If I was to believe them, they had all been model citizens, right through their teen years. This seemed unlikely to me but I thought it polite not to say so.
Finally, Larry said, “Well, no, we didn't do anything with the pumpkin innards, but we did come across a dead black snake once. We got some fishing line and hooked it to the snake...”
Focus groups also aren’t very good at maintaining actual focus. Suddenly, I was struck with an idea for the pumpkin goo involving the focus group itself to get us back on track. But it was too late. We were off down a rabbit trail. Or a viper pit.
I slumped back and listened to Larry drone on about his stupid snake.
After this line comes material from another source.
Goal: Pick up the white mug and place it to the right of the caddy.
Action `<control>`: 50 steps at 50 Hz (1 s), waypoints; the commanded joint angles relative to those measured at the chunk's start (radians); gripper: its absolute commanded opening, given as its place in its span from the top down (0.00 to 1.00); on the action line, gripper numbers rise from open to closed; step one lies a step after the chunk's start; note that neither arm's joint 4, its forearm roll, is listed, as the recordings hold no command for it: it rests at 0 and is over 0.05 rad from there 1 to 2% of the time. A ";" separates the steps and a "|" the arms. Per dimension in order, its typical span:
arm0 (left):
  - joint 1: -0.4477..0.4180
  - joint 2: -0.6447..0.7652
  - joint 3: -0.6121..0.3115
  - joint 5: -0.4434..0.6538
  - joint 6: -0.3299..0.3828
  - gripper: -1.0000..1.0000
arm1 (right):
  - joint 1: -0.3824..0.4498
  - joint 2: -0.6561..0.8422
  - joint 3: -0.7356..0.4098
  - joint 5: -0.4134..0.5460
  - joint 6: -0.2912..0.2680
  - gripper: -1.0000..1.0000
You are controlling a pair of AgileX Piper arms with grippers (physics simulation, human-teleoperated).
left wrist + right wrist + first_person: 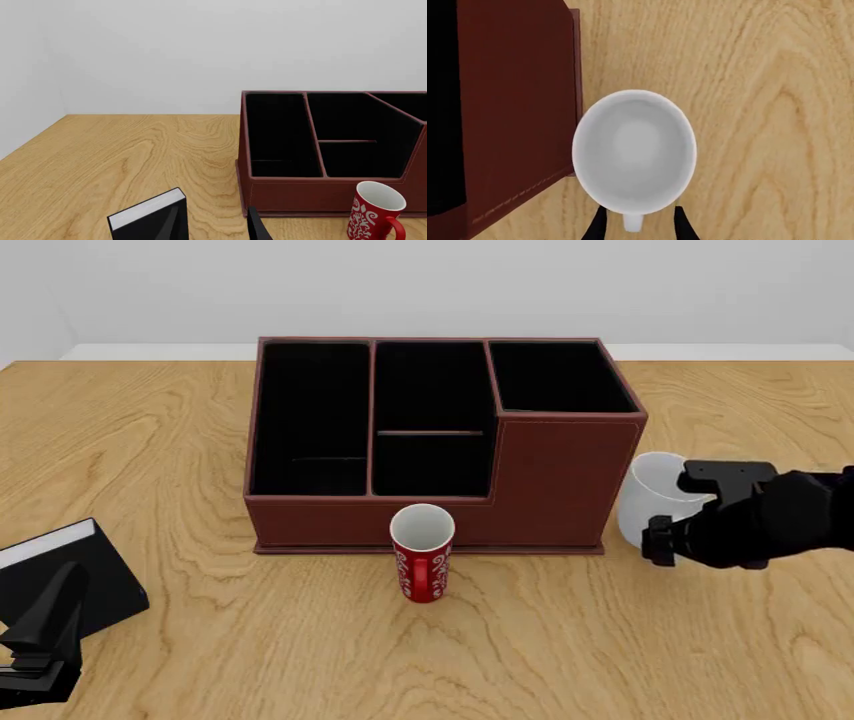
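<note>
The white mug [654, 495] stands upright just to the right of the caddy [534, 480], almost against its right wall. In the right wrist view I look down into the mug [634, 150], with the caddy's wall [514, 100] beside it. My right gripper [637, 227] is open, its two dark fingers on either side of the mug's handle with a gap on both sides. In the front view the right gripper [674, 512] sits at the mug's right side. My left gripper [47, 625] rests open at the near left, far from the mug.
A slim red mug [422, 565] with white swirls stands in front of the caddy's middle, also seen by the left wrist as the red mug [373, 210]. A black book-like box [67, 580] lies under my left gripper [215, 227]. Bare wood stretches right of the white mug.
</note>
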 commanded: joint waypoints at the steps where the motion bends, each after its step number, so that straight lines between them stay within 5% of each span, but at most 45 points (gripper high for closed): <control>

“...and we hid in our garage across the street. Every time a car came by, we yanked the snake across the road. Cars would careen everywhere. A lot of drivers opened their car doors, took aim and threw their cars in reverse to hit him again! We had to yank the snake into the garage to preserve it.”
“Cool! Great idea!” said one focus group member, trying to convey the message that we all really wanted to talk about pumpkin goo.
I raised my hand. “Isn’t that, like, abuse of a corpse or something?”
Larry raised his eyebrows and pointedly stared at the hollowed-out pumpkin in front of me. “Weren’t you just elbow deep in the guts of a plucked pumpkin?”
Daryl rubbed his chin. “The snake must have got scuffed up with road friction burns.”
“Oh, he did,” Larry said. “But we had a can of black paint in the garage. When he looked to be getting wore out, we just dipped him in.
“We painted him three times.”
Larry chuckled. “One lady who drove by our house twice that day knocked on the door and said, ‘I saw two black snakes go into your garage.’ We said, ‘Thank you. We'll go hunt them out after a bit.’”
The group fell into fits of unexplained laughter, then split up looking for snakes. Our Pumpkin Goo Committee had become totally unfocused on my problem.
“But what do I do about my pumpkin goo?” I wailed as orange glop dried around my wrists and knuckles.
“Throw a glob at the kids and let them experiment,” Daryl yelled over his shoulder. “Then wallop whomever they splatter with the stuff.”
Finally, some practical advice from a focus group. I wondered if my kid sister was around.